Adalet, hakimlerin elinde yok olur.
Eğitimin çökmesi, bir ulusun çökmesidir”
Bunu yazan kimse, doğrudan “Ben derim ki” diyerek yazsaydı daha iyi olurdu.
Bu yazıları yazanlar, bu türden şiirler yazıp başkasının adını yazanlar aslında kabiliyetli insanlarımız ama kendi adıyla ortaya çıkma cesareti olmayan kıymetli madenlerimiz.
Bu verdiğim alıntıyı Googleye sordum, bir çok insanımız makalesinde kullanmışlar.
Çoğunluğu “Filan üniversitenin girişinde…” demiş, bir çoğu sanki kendi sözüymüş gibi vermiş, bazıları başka yerden aldığını tırnak işaretiyle belirtmiş.

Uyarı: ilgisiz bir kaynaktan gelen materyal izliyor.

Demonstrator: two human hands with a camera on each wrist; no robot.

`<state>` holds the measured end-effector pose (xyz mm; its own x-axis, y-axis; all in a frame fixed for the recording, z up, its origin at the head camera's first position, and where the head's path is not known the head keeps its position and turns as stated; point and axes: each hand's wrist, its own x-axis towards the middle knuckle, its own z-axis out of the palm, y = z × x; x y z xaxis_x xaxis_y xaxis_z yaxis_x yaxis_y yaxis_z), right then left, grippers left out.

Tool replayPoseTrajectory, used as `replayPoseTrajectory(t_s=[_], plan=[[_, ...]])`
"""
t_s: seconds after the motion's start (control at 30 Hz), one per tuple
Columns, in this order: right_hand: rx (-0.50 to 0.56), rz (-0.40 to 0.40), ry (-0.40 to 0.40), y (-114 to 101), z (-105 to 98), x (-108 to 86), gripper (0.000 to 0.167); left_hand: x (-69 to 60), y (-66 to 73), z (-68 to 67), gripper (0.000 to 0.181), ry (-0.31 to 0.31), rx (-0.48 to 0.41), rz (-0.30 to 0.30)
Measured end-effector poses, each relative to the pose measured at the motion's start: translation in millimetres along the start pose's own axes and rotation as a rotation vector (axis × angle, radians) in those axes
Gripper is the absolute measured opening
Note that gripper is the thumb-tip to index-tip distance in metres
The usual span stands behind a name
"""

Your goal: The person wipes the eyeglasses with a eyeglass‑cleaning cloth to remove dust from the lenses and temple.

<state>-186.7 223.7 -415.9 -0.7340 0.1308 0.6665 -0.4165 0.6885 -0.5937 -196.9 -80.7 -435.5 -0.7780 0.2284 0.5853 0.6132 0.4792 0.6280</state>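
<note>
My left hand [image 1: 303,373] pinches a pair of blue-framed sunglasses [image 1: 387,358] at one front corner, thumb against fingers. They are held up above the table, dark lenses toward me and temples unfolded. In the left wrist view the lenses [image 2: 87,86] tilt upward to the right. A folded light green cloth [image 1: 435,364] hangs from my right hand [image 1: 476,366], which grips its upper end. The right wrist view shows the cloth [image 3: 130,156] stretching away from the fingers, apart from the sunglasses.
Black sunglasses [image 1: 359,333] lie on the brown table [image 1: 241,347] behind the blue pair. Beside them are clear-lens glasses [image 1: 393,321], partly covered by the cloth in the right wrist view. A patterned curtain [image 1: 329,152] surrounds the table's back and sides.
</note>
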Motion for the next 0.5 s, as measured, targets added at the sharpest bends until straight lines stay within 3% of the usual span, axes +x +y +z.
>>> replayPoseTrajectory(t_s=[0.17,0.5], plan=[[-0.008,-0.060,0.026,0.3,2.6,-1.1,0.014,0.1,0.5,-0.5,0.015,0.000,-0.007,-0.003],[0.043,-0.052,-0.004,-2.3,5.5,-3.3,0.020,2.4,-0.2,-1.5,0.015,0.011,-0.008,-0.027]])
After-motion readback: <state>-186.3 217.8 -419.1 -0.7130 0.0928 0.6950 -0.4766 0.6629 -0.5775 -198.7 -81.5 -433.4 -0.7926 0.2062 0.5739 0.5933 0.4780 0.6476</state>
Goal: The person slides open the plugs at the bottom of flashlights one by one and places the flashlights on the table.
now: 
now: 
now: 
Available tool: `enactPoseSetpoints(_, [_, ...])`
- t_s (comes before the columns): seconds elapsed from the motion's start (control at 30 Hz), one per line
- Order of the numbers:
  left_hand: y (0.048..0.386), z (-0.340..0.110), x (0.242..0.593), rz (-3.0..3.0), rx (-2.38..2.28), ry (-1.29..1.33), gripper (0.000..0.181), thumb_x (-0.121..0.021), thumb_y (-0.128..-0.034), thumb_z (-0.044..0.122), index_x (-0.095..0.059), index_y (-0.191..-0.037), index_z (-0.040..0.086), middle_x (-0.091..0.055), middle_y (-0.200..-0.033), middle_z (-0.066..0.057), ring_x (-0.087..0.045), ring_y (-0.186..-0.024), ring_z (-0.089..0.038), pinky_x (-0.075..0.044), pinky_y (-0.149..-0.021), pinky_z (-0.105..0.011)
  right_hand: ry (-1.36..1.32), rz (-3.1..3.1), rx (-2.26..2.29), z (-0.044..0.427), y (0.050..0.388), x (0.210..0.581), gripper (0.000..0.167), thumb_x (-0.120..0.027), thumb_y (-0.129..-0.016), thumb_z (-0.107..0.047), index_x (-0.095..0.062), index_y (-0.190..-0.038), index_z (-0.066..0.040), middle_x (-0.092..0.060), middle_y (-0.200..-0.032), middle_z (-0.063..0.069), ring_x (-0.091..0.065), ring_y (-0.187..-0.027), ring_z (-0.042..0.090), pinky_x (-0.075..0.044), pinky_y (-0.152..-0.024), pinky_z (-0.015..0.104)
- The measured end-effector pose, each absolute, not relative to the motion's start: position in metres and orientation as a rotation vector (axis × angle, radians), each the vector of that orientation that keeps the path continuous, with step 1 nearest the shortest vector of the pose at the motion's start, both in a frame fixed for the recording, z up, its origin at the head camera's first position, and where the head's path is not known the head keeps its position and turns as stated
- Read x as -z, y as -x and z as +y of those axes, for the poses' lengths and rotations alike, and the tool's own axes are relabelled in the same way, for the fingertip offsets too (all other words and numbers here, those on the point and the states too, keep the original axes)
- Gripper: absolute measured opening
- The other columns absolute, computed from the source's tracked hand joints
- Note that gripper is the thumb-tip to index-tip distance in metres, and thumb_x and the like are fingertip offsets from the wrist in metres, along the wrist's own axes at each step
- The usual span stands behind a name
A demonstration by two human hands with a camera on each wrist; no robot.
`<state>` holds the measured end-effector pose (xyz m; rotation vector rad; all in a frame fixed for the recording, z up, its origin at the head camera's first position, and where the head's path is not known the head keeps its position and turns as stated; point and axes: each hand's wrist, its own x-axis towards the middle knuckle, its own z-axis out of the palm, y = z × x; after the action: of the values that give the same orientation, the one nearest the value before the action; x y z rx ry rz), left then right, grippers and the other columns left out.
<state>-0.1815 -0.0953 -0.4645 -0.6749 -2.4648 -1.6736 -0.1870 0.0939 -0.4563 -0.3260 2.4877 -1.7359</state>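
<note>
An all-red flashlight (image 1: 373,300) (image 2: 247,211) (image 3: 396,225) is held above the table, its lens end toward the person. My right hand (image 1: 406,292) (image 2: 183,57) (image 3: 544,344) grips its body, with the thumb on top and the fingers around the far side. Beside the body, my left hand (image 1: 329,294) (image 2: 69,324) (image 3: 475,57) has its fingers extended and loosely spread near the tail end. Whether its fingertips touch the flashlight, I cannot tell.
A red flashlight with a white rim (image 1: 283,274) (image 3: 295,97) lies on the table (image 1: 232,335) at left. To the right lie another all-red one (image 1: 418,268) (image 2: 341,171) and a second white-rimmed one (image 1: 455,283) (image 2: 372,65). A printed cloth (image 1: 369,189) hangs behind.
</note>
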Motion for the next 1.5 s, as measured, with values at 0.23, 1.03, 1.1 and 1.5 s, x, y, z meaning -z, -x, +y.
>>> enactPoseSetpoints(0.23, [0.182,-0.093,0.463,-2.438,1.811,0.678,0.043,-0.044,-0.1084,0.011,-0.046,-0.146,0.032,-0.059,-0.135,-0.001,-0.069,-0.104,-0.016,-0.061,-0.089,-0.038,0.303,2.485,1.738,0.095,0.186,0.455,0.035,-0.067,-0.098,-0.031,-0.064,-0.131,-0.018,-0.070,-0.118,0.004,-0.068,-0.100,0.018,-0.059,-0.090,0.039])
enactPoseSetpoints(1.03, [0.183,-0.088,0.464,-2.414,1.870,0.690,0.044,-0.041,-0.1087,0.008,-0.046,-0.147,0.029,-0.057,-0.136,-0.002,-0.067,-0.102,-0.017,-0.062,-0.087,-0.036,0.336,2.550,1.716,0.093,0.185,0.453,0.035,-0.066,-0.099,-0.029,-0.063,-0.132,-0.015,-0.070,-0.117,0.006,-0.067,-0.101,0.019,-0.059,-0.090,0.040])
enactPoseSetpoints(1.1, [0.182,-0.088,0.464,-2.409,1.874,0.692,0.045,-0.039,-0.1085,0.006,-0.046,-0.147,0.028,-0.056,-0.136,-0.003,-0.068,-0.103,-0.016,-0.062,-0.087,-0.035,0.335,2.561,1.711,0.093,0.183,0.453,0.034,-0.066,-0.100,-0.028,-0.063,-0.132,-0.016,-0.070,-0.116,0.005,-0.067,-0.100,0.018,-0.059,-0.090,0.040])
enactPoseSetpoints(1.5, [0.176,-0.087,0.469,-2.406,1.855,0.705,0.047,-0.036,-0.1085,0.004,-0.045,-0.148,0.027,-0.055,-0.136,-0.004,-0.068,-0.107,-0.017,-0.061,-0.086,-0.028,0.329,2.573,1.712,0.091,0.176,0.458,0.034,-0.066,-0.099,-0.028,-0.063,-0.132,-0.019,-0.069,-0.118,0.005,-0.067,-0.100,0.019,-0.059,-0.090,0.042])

Ama hiç biri ilk yazanını bildirmemiş. Çünkü bilinmiyor.
Kendinize ait olan pırlantayı, yakutu, mercanı, inciyi, altını başkasının cebine atmazsınız.
Bunların hepsi toprakta yetişir.
Ama fikirler, sizin aklınızda, kalbinizde, beyninizde, aldığınız kültürün içinde filizlenir, boy verir, parlar, dil veya kalem yoluyla insanlık aleminin ufkuna doğar.
Dünyanın en değerli kaşıkçı elması bile parlak bir fikirden değerli değildir.
Kaşıkçı elmasını ben 1970 yılında Topkapı Müzesinde görmüştüm hala orada yerinden kıpırdamadan duruyor.
Ama Ayetler, Hadisler, kibarı kelam, kelamı kibar/sözlerin büyükleri, büyüklerin sözleri, güneş gibi dünyayı dolanıyor.
Televizyonlar, radyolar, facebooklar, googlar, İnstagramlar, gazeteler, dergiler, telefon mesajları….. bu değerli kelamlara, hadislere, sözlere, laflara, lakırdılara hamallık yaparlar.
İyi de olsa kötü de olsa taşırlar.
Ama biz, iyi şeyler okuyalım, iyi şeyler bitirsin içimizde.
Gül eken gül koklar, kül döken kül koklar.
İçimiz iyi olursa dışımıza iyi sözler ve davranışlar çıkar.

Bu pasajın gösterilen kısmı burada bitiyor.